Repeat the lines of the data exactly, from the first one through the one that contains "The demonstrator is".

Stored records:
☆ ☆ ☆ ☆
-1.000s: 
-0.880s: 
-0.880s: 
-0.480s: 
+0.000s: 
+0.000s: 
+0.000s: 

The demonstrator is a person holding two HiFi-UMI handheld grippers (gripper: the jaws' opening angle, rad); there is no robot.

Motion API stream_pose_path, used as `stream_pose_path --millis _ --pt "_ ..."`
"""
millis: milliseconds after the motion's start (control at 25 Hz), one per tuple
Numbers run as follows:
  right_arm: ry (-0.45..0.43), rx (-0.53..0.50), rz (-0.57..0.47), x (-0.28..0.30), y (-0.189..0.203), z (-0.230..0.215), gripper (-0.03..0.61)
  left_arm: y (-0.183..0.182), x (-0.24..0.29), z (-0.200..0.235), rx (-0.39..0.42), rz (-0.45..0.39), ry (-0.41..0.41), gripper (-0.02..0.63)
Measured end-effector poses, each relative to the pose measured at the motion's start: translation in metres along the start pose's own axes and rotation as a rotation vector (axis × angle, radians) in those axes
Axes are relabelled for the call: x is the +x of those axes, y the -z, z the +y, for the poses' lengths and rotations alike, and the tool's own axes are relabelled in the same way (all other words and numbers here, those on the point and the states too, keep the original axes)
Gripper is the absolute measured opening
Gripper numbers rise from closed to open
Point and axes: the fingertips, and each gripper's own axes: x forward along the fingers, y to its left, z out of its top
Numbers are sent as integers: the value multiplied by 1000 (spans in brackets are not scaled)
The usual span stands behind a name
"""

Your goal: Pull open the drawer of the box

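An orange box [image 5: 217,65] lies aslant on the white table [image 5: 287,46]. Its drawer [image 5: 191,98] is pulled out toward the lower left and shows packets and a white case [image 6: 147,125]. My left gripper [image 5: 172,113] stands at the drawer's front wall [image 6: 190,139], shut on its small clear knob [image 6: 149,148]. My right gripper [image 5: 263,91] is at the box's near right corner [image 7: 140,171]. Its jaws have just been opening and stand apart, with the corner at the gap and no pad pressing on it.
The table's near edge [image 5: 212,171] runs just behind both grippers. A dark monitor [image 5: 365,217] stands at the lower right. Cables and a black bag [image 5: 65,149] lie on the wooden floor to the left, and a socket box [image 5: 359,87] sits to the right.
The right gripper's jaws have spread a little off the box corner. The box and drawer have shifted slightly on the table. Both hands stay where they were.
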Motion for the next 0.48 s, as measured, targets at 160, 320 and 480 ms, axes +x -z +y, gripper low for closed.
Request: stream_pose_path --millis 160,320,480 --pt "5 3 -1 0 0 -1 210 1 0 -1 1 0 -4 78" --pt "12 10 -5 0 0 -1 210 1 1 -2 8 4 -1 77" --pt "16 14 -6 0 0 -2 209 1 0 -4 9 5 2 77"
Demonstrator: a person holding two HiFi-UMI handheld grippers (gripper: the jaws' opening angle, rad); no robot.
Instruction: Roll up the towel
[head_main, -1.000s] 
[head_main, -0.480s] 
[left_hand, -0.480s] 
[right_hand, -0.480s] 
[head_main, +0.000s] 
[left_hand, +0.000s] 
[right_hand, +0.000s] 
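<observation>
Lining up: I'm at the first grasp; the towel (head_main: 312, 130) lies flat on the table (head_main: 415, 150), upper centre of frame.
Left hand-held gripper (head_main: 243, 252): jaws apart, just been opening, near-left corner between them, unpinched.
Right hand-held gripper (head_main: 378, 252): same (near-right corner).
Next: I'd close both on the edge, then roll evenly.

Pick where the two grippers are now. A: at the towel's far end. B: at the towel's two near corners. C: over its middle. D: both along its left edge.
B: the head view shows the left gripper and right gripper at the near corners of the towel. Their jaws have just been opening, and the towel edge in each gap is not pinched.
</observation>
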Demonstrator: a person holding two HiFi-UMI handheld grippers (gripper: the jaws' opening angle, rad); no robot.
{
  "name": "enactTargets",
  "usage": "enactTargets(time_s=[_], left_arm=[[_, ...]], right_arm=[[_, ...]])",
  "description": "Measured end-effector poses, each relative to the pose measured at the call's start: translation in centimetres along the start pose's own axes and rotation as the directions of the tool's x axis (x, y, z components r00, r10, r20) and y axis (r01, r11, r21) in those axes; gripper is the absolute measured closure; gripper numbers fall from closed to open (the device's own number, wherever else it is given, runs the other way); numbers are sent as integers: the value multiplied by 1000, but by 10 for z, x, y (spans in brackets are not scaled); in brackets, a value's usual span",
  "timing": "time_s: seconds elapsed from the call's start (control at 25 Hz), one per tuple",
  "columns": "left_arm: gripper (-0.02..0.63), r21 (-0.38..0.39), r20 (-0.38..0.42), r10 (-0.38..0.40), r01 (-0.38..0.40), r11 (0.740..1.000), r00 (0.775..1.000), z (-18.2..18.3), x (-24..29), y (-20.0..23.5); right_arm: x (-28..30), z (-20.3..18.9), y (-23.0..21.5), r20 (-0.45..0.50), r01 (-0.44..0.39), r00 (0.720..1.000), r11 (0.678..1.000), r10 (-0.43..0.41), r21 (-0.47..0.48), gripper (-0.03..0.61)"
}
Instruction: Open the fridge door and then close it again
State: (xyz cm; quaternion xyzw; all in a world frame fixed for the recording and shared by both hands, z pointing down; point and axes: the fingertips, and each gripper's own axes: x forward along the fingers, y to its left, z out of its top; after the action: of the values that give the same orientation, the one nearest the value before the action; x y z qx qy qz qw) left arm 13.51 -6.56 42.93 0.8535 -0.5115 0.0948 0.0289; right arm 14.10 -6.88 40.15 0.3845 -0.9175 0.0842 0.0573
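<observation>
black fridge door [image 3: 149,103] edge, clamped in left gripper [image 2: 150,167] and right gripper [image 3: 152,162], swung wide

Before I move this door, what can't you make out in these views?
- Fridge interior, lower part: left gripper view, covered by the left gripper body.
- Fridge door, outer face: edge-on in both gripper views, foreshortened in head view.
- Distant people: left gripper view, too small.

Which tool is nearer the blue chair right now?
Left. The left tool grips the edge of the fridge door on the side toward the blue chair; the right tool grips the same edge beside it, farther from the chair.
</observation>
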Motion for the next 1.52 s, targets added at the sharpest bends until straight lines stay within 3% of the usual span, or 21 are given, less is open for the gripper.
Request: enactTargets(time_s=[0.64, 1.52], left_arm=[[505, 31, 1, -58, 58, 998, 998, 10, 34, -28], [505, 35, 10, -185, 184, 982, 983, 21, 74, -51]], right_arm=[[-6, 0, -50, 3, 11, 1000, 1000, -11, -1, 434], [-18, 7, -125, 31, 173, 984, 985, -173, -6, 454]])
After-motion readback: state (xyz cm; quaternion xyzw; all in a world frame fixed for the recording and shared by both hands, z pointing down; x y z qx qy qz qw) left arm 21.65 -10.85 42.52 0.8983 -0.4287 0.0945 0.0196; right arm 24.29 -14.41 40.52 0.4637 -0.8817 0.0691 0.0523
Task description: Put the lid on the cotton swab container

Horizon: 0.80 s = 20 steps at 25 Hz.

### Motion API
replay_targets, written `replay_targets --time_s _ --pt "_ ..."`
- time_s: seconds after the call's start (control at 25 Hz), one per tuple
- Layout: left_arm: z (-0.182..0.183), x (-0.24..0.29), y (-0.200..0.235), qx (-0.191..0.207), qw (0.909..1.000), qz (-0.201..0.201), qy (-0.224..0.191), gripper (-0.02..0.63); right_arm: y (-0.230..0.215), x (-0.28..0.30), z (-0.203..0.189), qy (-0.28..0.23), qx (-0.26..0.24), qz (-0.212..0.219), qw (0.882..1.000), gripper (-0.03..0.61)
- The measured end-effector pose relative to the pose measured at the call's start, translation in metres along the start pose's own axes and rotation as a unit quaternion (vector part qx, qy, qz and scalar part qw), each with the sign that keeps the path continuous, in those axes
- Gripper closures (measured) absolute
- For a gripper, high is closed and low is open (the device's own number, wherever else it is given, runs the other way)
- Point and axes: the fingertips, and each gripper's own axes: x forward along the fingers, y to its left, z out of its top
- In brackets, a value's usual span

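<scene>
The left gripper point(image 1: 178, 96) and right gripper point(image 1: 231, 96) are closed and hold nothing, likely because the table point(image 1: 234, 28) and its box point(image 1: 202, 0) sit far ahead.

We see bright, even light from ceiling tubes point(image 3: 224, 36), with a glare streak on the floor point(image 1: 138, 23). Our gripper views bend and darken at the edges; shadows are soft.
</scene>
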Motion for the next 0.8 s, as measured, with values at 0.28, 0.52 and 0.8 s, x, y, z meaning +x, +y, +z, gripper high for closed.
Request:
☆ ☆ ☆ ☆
The answer:
-1.000s: 
-0.880s: 
-0.880s: 
-0.480s: 
+0.000s: 
+0.000s: 
+0.000s: 

The demonstrator is a person holding two HiFi-UMI handheld grippers (gripper: the jaws' opening angle, rad); there is no robot.

What this exercise needed has been supplied.